Reduce overfitting of machine learning models and improve their predictive performance by preparing data with the new discretization operators in RapidMiner Radoop. Binning or bucketing techniques are useful whenever the exact number representing a value is not meaningful and only adds noise and they are a great tool to prepare data for algorithms such as decision trees.
Support for MapR 6
Easily analyze data and use all the predictive power of RapidMiner Radoop in a Hadoop MapR 6 environment.
RapidMiner 8.2 introduces Real-Time Scoring, a new back-end capability designed for lightning fast scoring, easy configuration of your Hadoop cluster, easier process management in server, UI enhancements in Studio and more.
RapidMiner Studio 8.2
Give feedback directly from Studio
We have introduced a way to gather feedback on RapidMiner Studio in the product. Share your thoughts, help us improve Studio to make you and many other data workers more productive.
Error messaging, GUI tweaks, bug fixes and more
- We’ve started the process of making operators less prone to user errors and made the error messages more informative.
- Meta operator UI was changed, so it’s easily distinguishable from regular operators.
- Shortcuts introduced to boost process design.
- We rebuilt the FP-Growth operator from scratch and achieved significant performance improvement. We measured from 5x up to 20x speed up on real world use cases.
- And more…
RapidMiner Server 8.2
The new real-time scoring capability, is a back-end capability designed for use cases requiring very fast scoring like credit card fraud detection or real-time manufacturing controls.
- Lighting Fast at Scale – Receive, score, and return a result in less than 20 ms and scale to process very large amounts of requests at the same time. So, not only does it score individual calls fast, but it can be deployed and scaled horizontally to handle 1000s of calls per second.
- Simple and Easy Integration – Once set up, you deploy your models and related process via a package produced on the RapidMiner Server. These packaged processes for scoring are then exposed as Web Services that can be called from any application.
Better process monitoring and list management
- We have added several filters to the process list to make it more practical to use. No matter how long your process list, you can filter based on timeline, queue and duration.
- The new Execution Details view displays the status of the process, operator by operator, allowing users to follow the executions and monitor their progress.
RapidMiner Radoop 8.2
All the Hadoop and Spark settings and variables can be automatically imported by Radoop, but should you ever need to change or tweak any of them, we have added a nice categorized editor that helps users and administrators to refine the connections and test each section independently.
RapidMiner 8.1 introduces Auto Model, a new addition to RapidMiner Studio that uses automated machine learning to accelerate everything data scientists do when building predictive models #noblackboxes. RapidMiner Server is more secure and faster than ever and RapidMiner Radoop adds new support for MapR.
RapidMiner Studio 8.1
Auto Model, Global Search, new operators, performance upgrades, and more – February 2018
RapidMiner Auto Model: Accelerate Data Science Projects, without the Black Box
RapidMiner Auto Model accelerates the entire data science lifecycle using automated machine learning.
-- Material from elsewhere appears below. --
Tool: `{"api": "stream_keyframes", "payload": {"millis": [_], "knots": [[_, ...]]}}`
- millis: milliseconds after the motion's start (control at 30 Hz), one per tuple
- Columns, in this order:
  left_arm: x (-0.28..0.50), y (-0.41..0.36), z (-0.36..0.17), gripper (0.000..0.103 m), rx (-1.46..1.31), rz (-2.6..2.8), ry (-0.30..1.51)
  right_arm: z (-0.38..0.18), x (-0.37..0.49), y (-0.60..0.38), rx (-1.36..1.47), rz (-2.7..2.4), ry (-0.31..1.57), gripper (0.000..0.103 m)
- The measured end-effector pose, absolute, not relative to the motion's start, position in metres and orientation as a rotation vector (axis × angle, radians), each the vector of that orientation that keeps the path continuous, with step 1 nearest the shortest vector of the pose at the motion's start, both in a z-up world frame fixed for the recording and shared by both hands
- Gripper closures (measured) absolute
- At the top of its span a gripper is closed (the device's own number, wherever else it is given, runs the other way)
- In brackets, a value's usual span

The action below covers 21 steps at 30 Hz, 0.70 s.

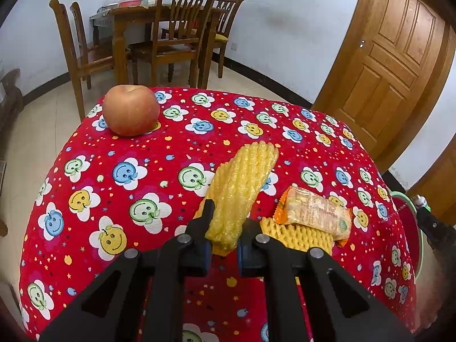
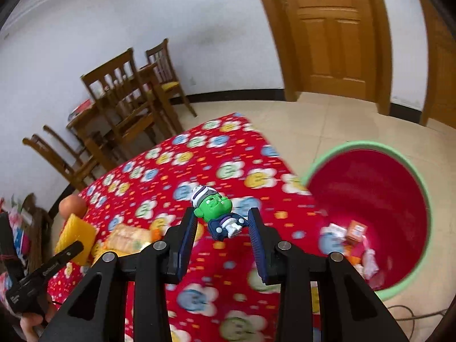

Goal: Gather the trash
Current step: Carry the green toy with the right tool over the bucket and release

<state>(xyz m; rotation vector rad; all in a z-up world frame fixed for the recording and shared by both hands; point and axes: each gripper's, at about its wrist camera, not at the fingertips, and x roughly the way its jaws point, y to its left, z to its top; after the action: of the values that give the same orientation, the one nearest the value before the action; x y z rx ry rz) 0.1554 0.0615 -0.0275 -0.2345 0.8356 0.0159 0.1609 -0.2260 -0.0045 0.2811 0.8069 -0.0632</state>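
Observation:
My left gripper [image 1: 228,216] is shut on the lower end of a yellow foam fruit net [image 1: 242,182], which sticks up and away from the fingers over the red tablecloth [image 1: 171,148]. To its right lies a snack packet [image 1: 316,213] on top of a second yellow net [image 1: 296,236]. My right gripper [image 2: 222,213] is shut on a small green-faced toy figure [image 2: 216,208] and holds it above the table near its right edge. A red basin with a green rim [image 2: 356,144] stands on the floor to the right, with some wrappers [image 2: 356,233] inside.
An apple [image 1: 131,110] rests at the table's far left corner. Wooden chairs [image 1: 182,28] and a wooden table stand behind, by the white wall. A wooden door [image 1: 393,51] is at the right. A hand on the left gripper [image 2: 57,259] shows at the lower left.

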Motion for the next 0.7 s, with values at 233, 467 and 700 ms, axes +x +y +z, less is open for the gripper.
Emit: {"api": "stream_keyframes", "payload": {"millis": [233,467,700], "knots": [[0.154,0.050,-0.017,0.091,-0.208,0.022,0.823,-0.008,0.142,-0.278,0.337,-0.180,0.801,0.065],[0.145,0.037,-0.001,0.091,-0.180,0.009,0.801,-0.017,0.131,-0.320,0.389,-0.275,0.807,0.065],[0.137,0.009,0.019,0.091,-0.162,-0.055,0.785,-0.033,0.123,-0.348,0.439,-0.315,0.834,0.065]]}}
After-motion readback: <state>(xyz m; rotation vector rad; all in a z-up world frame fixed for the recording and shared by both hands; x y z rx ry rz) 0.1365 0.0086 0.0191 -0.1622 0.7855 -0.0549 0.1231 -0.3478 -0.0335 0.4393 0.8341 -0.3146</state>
It speeds data prep by analyzing data to identify common quality problems. It automates predictive modeling by suggesting the best machine learning techniques and then generating optimized, cross-validated predictive models.
RapidMiner Auto Model includes a new model simulator that delivers actionable insight for data science teams. It’s a simple visual interface where you can tune the individual parameters of a model to quickly explore how it performs under a variety of conditions.
Global Search: Everything is searchable, no more cumbersome folder structures
Now you can find anything within your repository and operator list using a central search engine, this includes all processes, models, operators, extensions… even your past actions!
No need to search through all our folder structure any more: everything is now at hand!
New Operators, improved performance, extensions showcase
- We have re-factored a few operators, including Join, Correlation Matrix and K-Means to drastically improve performance, with up to x10 increases in speed
- New Replace Rare Values operator, Merge operator, Improvements for the Parametric Probability Estimator operator and more
RapidMiner Server 8.1
Enterprise Data Science, faster and more secure – February 2018
- Enhanced protection against XXE attacks
- Protection against malicious upload of executables and other dangerous files
- Encryption of LDAP connection password in Server
- Encryption of passwords in Studio
- Admin is now a standard role in Server and multiple administrators can share responsibility
Improved process monitoring
New job containers send additional information, you can see more details of the running processes in real-time: status of the process, percentage of the progress, the current running operator, and others
RapidMiner Radoop 8.1
Now supporting MapR Hadoop – February 2018
RapidMiner Radoop and the MapR Converged Data Platform now work together to make big data accessible for data scientists who don’t want to code on Hadoop and Spark.
RapidMiner 8.0 improves the reliability and scalability of the RapidMiner platform, enabling the production, deployment, and management of enterprise-scale data science projects.
RapidMiner Studio 8.0
New operators, better operator docs, Fuzzy search – December 2017
- Parallelized optimization of model parameters
- Optimize Parameters (Grid)
- Loop Parameters
- Easier to understand operator documentation
- Fuzzy search allows to find operators more easily
- Optimize Parameters (Grid)
- Loop Parameters